Detection and Localization of Sound Events Prof. Tuomas Virtanen, Tampere University

Abstract: With the emergence of advanced machine learning techniques and large-scale datasets, holistic analysis of realistic soundscapes becomes more and more appealing. In the case of everyday soundscapes this can mean not only recognizing what are the sounds present in an acoustic scene, but also where they are located and when they occur. This talk will discuss the joint task of detection and localization of sound events addressing the above problem. We will discuss the general problem set up, and its challenges and limitations. We will present general signal processing and machine learning methods used to solve the problem. The state of the art methods typically apply deep neural networks based on convolutional and recurrent layers. We will present deep neural network topologies for joint detection and localization, as well as loss functions used for training the systems which take into account both the predicted sound event classes and their locations. We will also discuss acoustic features that are used to represent multichannel audio that is the input to joint detection and localization systems. Since the performance of the methods is heavily based on the training data used, we will also discuss the datasets that can be used for the development of methods, and metrics for their evaluation. We will discuss the recent DCASE evaluation campaign tasks that addressed the problem of joint detection and localization of sound events, and present findings from them.  

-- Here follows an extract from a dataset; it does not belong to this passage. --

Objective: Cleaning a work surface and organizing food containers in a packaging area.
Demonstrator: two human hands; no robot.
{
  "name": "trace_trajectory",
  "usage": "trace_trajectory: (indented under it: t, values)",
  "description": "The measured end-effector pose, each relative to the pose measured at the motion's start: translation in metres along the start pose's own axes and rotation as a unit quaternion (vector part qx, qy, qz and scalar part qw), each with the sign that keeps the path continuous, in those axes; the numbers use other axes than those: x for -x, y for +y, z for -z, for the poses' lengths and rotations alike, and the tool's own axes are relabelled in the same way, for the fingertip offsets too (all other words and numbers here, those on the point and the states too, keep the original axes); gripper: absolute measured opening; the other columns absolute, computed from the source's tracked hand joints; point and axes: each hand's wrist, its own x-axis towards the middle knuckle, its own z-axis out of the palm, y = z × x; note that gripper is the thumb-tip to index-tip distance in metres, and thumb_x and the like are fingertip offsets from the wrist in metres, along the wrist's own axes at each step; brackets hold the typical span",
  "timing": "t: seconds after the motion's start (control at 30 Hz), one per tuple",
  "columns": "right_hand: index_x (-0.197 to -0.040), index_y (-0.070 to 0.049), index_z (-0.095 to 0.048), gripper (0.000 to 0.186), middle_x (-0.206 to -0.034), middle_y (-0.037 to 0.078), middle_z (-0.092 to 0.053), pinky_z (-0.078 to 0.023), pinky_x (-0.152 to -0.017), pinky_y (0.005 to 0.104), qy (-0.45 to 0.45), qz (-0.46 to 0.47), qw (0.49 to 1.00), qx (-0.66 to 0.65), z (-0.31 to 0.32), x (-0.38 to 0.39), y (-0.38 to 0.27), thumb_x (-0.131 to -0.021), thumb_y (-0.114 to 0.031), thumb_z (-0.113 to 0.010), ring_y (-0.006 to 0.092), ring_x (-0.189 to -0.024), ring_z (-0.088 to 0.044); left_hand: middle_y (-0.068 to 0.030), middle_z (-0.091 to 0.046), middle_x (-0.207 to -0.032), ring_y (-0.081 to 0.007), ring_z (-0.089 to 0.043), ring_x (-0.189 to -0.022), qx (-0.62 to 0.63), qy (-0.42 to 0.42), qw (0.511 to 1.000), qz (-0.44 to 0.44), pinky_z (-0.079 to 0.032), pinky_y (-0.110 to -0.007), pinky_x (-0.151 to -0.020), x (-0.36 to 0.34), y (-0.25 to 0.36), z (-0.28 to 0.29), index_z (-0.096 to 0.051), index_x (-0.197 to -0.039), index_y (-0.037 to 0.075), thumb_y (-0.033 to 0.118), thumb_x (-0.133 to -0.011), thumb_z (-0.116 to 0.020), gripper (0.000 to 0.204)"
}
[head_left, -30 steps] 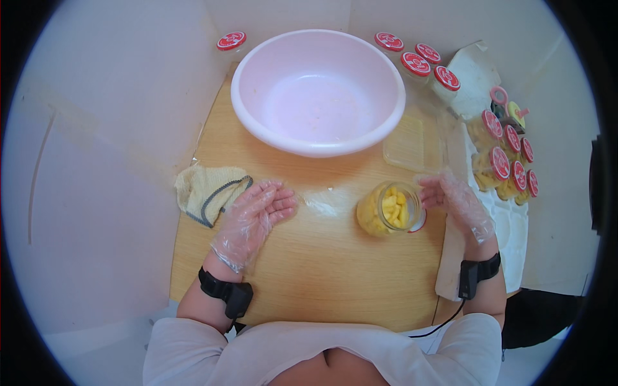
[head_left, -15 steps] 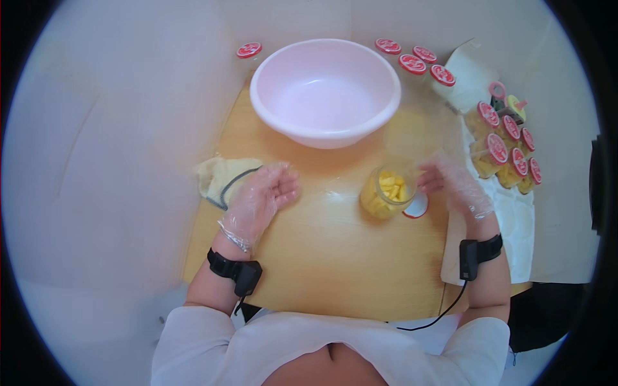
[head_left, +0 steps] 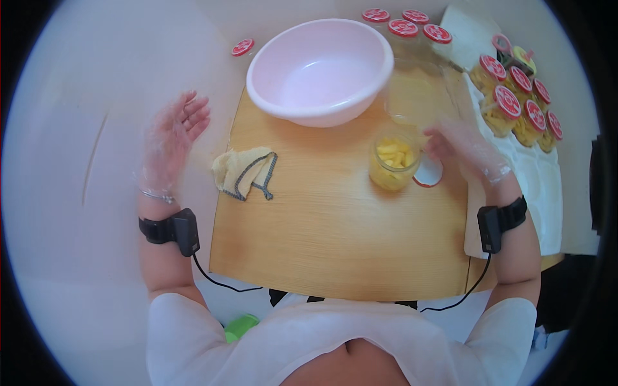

Biography: Tuomas Virtanen is Professor at Tampere University, Finland, where he is leading the Audio Research Group. He received the M.Sc. and Doctor of Science degrees in information technology from Tampere University of Technology in 2001 and 2006, respectively. He has also been working as a research associate at Cambridge University Engineering Department, UK. He is known for his pioneering work on single-channel sound source separation using non-negative matrix factorization based techniques, and their application to noise-robust speech recognition and music content analysis. Recently he has done significant contributions to sound event detection in everyday environments. In addition to the above topics, his research interests include content analysis of audio signals in general and machine learning. He has authored more than 200 scientific publications on the above topics, which have been cited more than 10000 times. He has received the IEEE Signal Processing Society 2012 best paper award for his article “Monaural Sound Source Separation by Nonnegative Matrix Factorization with Temporal Continuity and Sparseness Criteria” as well as five other best paper awards. He is an IEEE Senior Member, member of the Audio and Acoustic Signal Processing Technical Committee of IEEE Signal Processing Society, and recipient of the ERC 2014 Starting Grant “Computational Analysis of Everyday Soundscapes”.